▶ Exercise requirements: Going down the data below, set down exactly the line with "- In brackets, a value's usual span" and each line after it through the line with "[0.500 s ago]"; no other lines.

━━━

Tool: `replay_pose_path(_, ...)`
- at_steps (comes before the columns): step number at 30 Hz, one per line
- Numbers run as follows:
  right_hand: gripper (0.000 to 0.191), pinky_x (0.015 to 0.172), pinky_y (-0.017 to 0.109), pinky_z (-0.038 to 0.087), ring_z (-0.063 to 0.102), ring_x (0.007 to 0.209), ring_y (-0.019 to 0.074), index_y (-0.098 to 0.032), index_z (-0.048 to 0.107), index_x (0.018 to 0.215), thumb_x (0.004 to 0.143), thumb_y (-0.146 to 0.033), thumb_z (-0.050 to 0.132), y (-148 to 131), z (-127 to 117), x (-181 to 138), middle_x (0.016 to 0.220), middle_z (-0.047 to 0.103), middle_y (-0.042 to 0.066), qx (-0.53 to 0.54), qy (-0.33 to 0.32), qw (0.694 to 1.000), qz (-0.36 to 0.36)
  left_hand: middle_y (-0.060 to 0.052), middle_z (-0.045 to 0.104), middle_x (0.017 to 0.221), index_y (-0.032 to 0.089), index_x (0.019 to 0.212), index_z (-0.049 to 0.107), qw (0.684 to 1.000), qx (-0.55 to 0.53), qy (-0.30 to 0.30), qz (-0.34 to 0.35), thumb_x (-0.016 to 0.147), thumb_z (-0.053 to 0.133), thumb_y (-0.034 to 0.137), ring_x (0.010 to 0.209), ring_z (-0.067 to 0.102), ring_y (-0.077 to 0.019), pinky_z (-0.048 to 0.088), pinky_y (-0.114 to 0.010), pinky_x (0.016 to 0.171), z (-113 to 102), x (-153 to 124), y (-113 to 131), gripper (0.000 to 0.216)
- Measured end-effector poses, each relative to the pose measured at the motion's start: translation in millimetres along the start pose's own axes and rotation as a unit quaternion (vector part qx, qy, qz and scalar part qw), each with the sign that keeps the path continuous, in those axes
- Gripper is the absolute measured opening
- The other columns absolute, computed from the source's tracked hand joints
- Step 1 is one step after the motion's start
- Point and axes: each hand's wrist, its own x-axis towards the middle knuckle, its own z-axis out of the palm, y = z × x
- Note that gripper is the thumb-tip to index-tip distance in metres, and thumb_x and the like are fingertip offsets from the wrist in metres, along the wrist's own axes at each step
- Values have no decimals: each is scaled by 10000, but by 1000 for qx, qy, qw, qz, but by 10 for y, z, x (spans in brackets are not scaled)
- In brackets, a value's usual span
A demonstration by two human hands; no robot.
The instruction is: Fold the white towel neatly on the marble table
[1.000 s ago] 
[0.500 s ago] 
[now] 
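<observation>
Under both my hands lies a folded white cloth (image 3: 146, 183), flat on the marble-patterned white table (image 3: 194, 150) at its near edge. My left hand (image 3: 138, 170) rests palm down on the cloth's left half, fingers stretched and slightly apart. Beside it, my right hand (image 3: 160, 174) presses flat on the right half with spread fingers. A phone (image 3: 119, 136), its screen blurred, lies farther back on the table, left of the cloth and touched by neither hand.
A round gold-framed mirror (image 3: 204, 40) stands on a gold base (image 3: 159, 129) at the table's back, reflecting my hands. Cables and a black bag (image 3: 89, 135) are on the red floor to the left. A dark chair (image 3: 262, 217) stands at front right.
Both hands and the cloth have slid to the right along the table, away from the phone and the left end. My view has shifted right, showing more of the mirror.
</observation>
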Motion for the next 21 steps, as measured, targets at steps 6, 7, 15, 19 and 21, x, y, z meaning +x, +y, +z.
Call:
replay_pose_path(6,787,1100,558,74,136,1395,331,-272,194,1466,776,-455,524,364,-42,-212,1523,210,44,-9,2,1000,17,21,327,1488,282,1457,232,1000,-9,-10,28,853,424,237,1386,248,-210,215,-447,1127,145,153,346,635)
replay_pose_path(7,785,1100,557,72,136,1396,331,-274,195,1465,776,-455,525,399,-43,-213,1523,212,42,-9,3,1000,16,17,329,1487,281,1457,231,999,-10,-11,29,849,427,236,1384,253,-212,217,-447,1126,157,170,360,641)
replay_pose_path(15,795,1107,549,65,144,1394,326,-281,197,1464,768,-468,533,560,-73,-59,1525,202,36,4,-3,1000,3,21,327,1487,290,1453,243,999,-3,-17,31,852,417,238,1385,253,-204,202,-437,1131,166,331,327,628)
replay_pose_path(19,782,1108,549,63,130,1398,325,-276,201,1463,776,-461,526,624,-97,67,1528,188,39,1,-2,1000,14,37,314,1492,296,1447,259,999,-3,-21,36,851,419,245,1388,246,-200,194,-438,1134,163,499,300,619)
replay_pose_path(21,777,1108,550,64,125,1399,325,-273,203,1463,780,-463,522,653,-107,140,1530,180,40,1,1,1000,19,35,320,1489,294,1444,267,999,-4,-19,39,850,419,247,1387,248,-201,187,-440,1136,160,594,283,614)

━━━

▶ Answer box:
- In brackets, a value's usual span
A demonstration by two human hands; no robot.
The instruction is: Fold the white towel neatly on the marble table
[1.000 s ago] 
[0.500 s ago] 

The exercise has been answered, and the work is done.